Large Group Time (Instructor)

Lesson 5 Topics That Require Careful Attention

  1. Review the ideas of automated testing and why it is important
  2. Touch on adding the project as a dependency for the test project
  3. Cover testing organization
    • Main and test projects
    • Grouping related tests
  4. Talk about tests that use AAAs, are deterministic, relevant, and meaningful
  5. C# annotations - what are they and what do they do
    • [TestClass]
    • [TestMethod]
    • [TestInitialize]
    • [TestCleanup]
  6. Running test files and running single tests

Small Group Time: Lesson 5 Studio (TF Notes)

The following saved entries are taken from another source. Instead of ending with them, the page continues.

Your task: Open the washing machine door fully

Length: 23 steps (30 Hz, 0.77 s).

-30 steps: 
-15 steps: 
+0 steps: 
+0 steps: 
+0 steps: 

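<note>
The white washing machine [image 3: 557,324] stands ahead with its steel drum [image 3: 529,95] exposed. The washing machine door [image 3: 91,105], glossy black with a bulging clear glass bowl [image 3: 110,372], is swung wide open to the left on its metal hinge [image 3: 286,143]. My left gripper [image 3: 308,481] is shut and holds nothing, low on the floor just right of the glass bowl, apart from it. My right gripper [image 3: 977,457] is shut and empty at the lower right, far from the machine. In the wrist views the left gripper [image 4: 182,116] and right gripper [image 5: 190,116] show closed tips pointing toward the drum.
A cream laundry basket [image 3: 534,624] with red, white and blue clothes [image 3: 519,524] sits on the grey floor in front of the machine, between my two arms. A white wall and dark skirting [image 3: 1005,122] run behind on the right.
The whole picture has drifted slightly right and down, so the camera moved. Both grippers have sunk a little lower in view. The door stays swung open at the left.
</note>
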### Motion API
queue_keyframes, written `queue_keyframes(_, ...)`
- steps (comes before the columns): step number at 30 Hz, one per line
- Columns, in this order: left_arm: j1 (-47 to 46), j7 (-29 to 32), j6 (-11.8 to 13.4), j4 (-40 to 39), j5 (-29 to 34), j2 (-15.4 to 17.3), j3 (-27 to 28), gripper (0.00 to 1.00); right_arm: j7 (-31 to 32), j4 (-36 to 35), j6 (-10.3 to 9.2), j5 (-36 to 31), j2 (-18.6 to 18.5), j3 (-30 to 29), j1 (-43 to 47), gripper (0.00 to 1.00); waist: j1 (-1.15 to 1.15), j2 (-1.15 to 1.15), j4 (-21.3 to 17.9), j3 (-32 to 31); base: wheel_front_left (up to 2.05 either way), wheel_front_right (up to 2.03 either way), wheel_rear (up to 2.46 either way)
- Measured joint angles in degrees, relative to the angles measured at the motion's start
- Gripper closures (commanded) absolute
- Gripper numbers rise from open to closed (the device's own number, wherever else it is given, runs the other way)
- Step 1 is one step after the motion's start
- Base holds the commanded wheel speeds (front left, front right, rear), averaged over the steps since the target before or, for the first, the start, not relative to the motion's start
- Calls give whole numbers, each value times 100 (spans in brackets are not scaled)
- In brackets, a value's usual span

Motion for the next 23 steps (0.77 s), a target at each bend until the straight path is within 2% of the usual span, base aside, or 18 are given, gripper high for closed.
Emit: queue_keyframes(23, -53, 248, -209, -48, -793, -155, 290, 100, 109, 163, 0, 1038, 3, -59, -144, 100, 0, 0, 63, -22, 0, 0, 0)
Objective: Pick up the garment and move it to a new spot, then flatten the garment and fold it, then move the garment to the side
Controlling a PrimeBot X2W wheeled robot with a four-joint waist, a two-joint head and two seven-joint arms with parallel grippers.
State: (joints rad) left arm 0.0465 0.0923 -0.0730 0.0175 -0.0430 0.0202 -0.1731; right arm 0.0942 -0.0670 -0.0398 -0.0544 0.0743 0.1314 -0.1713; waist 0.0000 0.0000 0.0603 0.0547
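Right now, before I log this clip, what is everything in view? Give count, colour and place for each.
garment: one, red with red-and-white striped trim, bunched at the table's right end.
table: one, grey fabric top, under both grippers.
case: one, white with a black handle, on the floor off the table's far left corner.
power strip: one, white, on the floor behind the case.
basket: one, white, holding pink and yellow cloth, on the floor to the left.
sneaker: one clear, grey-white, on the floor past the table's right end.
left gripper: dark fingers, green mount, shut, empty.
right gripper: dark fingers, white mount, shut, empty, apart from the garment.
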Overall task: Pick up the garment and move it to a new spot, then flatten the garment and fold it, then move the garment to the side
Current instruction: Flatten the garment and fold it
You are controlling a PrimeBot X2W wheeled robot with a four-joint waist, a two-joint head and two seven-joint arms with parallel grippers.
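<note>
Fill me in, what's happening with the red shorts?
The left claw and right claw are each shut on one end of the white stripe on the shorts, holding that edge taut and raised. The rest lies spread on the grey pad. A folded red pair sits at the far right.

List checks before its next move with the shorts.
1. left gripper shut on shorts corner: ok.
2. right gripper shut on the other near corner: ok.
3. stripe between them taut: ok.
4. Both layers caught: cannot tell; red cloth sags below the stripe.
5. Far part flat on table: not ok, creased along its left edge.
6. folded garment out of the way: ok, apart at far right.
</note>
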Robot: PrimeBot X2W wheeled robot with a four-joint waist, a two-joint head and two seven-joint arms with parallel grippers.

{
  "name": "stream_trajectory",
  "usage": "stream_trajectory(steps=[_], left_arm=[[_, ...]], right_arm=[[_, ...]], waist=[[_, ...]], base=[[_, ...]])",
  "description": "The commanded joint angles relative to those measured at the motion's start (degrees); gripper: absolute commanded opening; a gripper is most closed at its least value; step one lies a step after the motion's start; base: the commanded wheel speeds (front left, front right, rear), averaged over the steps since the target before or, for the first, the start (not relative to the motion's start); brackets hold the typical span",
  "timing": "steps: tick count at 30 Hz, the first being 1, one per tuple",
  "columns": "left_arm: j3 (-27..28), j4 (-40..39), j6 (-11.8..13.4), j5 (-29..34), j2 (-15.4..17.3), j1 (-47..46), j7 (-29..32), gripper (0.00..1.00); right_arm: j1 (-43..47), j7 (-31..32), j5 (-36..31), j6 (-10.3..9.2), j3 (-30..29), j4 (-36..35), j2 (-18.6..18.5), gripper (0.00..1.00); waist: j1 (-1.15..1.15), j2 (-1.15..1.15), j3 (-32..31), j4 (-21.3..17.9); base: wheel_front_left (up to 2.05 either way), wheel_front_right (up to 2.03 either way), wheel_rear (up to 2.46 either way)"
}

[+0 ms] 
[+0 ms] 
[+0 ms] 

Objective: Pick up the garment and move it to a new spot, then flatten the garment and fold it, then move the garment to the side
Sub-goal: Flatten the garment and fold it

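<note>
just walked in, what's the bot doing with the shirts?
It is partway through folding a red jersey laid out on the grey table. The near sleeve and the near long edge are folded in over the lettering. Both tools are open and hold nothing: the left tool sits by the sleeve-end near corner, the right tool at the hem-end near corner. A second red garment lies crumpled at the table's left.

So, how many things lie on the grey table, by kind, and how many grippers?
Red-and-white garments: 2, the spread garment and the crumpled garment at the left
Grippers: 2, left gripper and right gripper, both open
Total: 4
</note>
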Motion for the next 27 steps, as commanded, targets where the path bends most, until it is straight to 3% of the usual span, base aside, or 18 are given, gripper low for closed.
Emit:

  1. This studio asks students to write tests for a broken method
  2. Students must fork the starter code and start a Visual Studio solution from Git
  3. The instructions for this studio are limited to encourage students to discuss testing strategy
  4. A good development strategy would be to write the tests for the described behavior, then modify the class to pass the tests
  5. The final tests themselves may vary, as well as the solution
  6. Ensure the students are writing tests that will pass the conditions described in the class, not tests that will pass the class as it is written
  7. Remind them that the solution must account for multiple sets of brackets and nested brackets
  8. Should they choose to tackle the bonus mission, it is also a flawed class that must be corrected.
  9. If students are struggling to think of inputs and outputs to test, start a discussion with the group! Coming up with test cases together can be a great way for students to make sure they are writing enough tests. Also, don't hesitate to look at the solution in case you need any suggestions of inputs and outputs to get the discussion started.